The auditor watches all bookies in the cluster that are registered with ZooKeeper. Bookies register with ZooKeeper at startup. If the bookie crashes or is killed, the bookie’s registration in ZooKeeper disappears and the auditor is notified of the change in the list of registered bookies.

When the auditor sees that a bookie has disappeared, it immediately scans the complete ledger list to find ledgers that have data stored on the failed bookie. Once it has a list of ledgers for that bookie, the auditor will publish a rereplication task for each ledger under the /underreplicated/znode in ZooKeeper.

Replication Worker

Each replication worker watches for tasks being published by the auditor on the /underreplicated/ znode in ZooKeeper. When a new task appears, the replication worker will try to get a lock on it. If it cannot acquire the lock, it will try the next entry. The locks are implemented using ZooKeeper ephemeral znodes.

The replication worker will scan through the rereplication task’s ledger for fragments of which its local bookie is not a member. When it finds fragments matching this criterion, it will replicate the entries of that fragment to the local bookie. If, after this process, the ledger is fully replicated, the ledgers entry under /underreplicated/ is deleted, and the lock is released. If there is a problem replicating, or there are still fragments in the ledger which are still underreplicated (due to the local bookie already being part of the ensemble for the fragment), then the lock is simply released.

If the replication worker finds a fragment which needs rereplication, but does not have a defined endpoint (i.e. the final fragment of a ledger currently being written to), it will wait for a grace period before attempting rereplication. If the fragment needing rereplication still does not have a defined endpoint, the ledger is fenced and rereplication then takes place.

This avoids the situation in which a client is writing to a ledger and one of the bookies goes down, but the client has not written an entry to that bookie before rereplication takes place. The client could continue writing to the old fragment, even though the ensemble for the fragment had changed. This could lead to data loss. Fencing prevents this scenario from happening.

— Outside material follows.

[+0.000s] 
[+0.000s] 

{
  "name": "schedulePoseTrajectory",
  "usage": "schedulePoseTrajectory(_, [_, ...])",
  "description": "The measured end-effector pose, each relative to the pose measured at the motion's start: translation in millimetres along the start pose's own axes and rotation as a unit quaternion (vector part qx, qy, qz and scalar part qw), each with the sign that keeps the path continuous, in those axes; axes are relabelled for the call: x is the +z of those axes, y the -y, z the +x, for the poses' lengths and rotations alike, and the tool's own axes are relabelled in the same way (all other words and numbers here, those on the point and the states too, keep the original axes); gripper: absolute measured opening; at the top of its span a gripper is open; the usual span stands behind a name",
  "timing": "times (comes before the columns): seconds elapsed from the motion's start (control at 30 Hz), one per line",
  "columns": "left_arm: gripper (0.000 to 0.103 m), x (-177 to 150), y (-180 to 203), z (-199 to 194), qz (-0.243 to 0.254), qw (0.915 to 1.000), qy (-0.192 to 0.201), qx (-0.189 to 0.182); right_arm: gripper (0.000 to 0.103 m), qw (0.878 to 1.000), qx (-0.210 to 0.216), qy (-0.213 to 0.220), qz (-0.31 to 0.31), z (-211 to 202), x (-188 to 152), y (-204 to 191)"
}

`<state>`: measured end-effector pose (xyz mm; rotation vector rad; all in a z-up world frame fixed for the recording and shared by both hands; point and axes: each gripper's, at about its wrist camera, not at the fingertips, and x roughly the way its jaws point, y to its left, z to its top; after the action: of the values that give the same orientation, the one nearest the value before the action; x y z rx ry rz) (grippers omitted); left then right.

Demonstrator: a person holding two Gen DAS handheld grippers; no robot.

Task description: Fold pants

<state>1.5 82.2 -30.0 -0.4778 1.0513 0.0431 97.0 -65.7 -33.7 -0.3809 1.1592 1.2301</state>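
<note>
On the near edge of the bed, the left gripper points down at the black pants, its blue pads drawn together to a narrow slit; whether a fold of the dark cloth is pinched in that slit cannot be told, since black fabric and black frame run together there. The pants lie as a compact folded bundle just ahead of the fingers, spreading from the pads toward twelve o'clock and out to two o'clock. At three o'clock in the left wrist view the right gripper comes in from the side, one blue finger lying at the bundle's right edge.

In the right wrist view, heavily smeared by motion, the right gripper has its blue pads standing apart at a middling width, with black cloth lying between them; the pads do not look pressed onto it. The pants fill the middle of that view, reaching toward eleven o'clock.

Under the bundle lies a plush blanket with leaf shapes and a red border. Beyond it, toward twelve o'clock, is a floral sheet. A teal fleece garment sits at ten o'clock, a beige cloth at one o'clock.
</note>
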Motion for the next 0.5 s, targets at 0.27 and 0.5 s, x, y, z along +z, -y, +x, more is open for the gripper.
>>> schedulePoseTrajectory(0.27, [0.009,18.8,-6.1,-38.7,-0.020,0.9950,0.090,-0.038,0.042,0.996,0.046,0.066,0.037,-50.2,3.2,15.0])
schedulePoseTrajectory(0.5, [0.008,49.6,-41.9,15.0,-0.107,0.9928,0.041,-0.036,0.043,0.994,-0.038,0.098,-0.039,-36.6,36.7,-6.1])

In the normal case, the client will try to write to the failed bookie within the grace period, and will have started a new fragment before rereplication starts.

You can configure this grace period using the openLedgerRereplicationGracePeriod parameter.

The rereplication process

The ledger rereplication process happens in these steps:

  1. The client goes through all ledger fragments in the ledger, selecting those that contain the failed bookie.
  2. A recovery process is initiated for each ledger fragment in this list.
    1. The client selects a bookie to which all entries in the ledger fragment will be replicated; In the case of autorecovery, this will always be the local bookie.
    2. The client reads entries that belong to the ledger fragment from other bookies in the ensemble and writes them to the selected bookie.
    3. Once all entries have been replicated, the zookeeper metadata for the fragment is updated to reflect the new ensemble.
    4. The fragment is marked as fully replicated in the recovery tool.
  3. Once all ledger fragments are marked as fully replicated, the ledger is marked as fully replicated.